Ma la vera notizia va oltre il successo di Enrico Letta. Mentre al Senato il suo partito stava contando i voti mancanti per ottenere la fiducia tra i dissident del Movimento 5 Stelle e altri senatori appartenenti al gruppo misto, con la convinzione che i senatori PDL avrebbero seguito il loro leader senza questioni, il vice primo ministro e segretario del PDL, Angelino Alfano, decideva di opporsi ai diktat di Berlusconi e concedere la fiducia al governo. La decisione è stato il primo eclatante colpo di scena. La decisione di Alfano è stata immediatamente seguita da una dichiarazione ufficiale di 25 senatori PDL disposti a creare un nuovo gruppo parlamentare. In mezz’ora il governa Letta è passato dalla disfatta a una nuova e più forte maggioranza.
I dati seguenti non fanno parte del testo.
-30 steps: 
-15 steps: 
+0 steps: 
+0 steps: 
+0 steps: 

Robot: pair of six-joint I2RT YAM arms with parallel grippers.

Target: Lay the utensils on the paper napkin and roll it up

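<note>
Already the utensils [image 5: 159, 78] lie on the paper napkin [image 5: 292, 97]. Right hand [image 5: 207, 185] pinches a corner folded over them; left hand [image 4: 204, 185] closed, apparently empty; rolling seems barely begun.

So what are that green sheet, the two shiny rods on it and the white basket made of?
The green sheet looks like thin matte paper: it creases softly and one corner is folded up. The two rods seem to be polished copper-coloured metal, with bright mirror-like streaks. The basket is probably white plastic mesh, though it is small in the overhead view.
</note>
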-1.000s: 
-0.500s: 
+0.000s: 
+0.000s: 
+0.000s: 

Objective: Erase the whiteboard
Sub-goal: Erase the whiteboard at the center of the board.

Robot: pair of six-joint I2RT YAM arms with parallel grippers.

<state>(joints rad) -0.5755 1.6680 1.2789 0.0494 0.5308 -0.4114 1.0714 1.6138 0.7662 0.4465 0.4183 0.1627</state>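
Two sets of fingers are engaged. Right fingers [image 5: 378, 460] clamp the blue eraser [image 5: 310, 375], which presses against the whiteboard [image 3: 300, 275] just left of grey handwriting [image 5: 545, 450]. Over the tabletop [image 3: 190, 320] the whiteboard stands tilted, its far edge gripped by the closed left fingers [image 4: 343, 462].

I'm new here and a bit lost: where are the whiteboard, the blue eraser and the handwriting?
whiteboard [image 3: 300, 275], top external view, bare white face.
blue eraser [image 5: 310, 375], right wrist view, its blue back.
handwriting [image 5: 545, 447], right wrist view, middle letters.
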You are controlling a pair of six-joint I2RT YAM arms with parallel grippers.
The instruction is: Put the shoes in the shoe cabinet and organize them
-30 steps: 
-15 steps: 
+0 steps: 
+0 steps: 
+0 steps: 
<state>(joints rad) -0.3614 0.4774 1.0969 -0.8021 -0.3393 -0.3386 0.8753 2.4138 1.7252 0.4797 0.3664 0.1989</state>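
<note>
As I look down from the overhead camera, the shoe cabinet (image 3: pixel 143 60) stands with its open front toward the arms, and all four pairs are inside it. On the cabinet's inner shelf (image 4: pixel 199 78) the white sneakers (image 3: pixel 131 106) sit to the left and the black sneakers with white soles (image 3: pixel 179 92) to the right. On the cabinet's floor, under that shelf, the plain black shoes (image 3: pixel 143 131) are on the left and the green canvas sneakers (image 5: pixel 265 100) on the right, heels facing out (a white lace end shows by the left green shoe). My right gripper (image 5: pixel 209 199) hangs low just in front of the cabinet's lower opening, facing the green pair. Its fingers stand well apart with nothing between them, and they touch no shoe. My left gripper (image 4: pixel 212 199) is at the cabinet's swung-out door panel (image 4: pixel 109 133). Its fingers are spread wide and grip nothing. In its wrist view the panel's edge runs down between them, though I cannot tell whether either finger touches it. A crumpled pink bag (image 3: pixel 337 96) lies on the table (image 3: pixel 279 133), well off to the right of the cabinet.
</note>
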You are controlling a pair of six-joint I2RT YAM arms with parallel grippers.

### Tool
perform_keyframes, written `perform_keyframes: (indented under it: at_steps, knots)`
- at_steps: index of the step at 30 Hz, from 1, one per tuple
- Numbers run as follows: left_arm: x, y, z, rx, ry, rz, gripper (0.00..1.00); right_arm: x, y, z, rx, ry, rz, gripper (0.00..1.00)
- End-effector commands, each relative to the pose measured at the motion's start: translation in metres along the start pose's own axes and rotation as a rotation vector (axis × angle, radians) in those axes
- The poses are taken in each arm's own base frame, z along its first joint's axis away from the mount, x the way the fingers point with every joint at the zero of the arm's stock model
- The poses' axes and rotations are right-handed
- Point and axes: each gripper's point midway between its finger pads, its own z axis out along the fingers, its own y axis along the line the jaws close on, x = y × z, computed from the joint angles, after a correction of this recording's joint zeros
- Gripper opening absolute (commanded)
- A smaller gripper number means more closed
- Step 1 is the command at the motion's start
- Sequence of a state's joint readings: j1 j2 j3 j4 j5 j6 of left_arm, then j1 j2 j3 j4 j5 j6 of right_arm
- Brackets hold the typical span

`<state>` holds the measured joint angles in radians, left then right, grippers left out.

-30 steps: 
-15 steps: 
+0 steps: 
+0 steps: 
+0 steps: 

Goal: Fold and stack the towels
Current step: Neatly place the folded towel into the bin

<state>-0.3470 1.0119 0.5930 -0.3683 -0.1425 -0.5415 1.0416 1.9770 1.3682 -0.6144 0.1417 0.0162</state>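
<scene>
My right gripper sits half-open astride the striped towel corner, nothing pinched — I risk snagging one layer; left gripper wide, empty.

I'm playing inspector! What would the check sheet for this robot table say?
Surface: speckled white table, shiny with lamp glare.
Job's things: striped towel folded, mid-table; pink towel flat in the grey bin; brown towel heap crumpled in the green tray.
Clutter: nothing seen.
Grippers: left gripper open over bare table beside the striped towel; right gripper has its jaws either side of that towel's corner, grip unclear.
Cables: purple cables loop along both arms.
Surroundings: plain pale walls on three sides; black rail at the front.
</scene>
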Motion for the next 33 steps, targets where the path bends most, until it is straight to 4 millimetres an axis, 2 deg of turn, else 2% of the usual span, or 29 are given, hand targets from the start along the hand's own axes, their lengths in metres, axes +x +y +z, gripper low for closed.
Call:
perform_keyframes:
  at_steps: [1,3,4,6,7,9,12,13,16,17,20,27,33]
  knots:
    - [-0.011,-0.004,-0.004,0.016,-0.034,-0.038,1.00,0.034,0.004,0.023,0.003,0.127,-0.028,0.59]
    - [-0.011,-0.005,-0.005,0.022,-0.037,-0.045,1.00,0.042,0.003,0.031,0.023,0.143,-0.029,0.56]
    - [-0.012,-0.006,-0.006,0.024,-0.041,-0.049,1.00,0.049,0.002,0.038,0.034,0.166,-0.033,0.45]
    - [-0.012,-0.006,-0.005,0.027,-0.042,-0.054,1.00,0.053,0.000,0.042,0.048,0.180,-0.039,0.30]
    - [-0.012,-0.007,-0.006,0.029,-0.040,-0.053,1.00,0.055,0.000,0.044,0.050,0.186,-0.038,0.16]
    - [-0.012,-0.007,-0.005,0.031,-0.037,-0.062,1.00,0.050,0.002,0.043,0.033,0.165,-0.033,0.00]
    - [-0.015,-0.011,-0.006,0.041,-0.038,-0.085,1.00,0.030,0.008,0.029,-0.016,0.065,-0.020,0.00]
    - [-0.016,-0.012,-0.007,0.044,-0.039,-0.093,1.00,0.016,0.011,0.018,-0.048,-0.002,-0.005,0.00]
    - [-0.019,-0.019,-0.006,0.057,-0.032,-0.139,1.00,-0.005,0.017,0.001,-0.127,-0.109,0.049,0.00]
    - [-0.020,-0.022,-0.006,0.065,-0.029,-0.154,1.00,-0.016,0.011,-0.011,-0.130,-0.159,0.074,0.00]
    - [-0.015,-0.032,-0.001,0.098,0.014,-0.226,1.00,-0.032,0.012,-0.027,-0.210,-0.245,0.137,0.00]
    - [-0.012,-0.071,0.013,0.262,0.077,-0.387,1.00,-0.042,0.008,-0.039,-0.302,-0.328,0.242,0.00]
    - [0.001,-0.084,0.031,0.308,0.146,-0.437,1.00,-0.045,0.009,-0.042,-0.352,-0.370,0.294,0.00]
A quel punto, un nuovo avvenimento ha apparentemente stupito tutti dal PDL al Partito Democratico: Berlusconi annuncia ufficialmente che lui e il suo partito avrebbero votato a favore del governo Letta e così è stato. Per la prima volta Berlusconi si è reso conto di non essere più circondato da “yes men”. E mentre per la prima volta Alfano ha dimostrato segnali di indipendente capacità di comando, Berlusconi per la prima volta ha compreso che la sua posizione come capo del partito era in serio pericolo e che merttersi in opposizione al governo avrebbe significato la rottura del PDL.
Quindi, tanto rumore per nulla? No

Mentre forse il PDL andrà incontro ad una scissione interna, la rinnovata forza del governo lo lascia libero da interferenze e quindi libero di perseguire e mettere in atto le sue promesse. Questo certamente ha più profonde implicazioni: non più scuse per i ritardi delle riforme nazionali. Questo governo ha una scadenza molto chiara : il 2015. Da questo momento deve gestire un enorme debito pubblico, livelli insostenibili di disoccupazione giovanile, mettere in atto le riforme strutturali, combattere l’evasione fiscale e la corruzione, spingere la crescita, aumentare la competitività e attrarre investimenti esteri. Queste sono cose che devono essere fatte a casa con l’aiuto e il supporto degli stati membri e delle istituzioni dell’UE, tenendo presente che la responsabilità risiede sempre a livello nazionale. I prossimi giorni mostreranno se il governo non è più ostaggio delle tribolazioni personali di Berlusconi.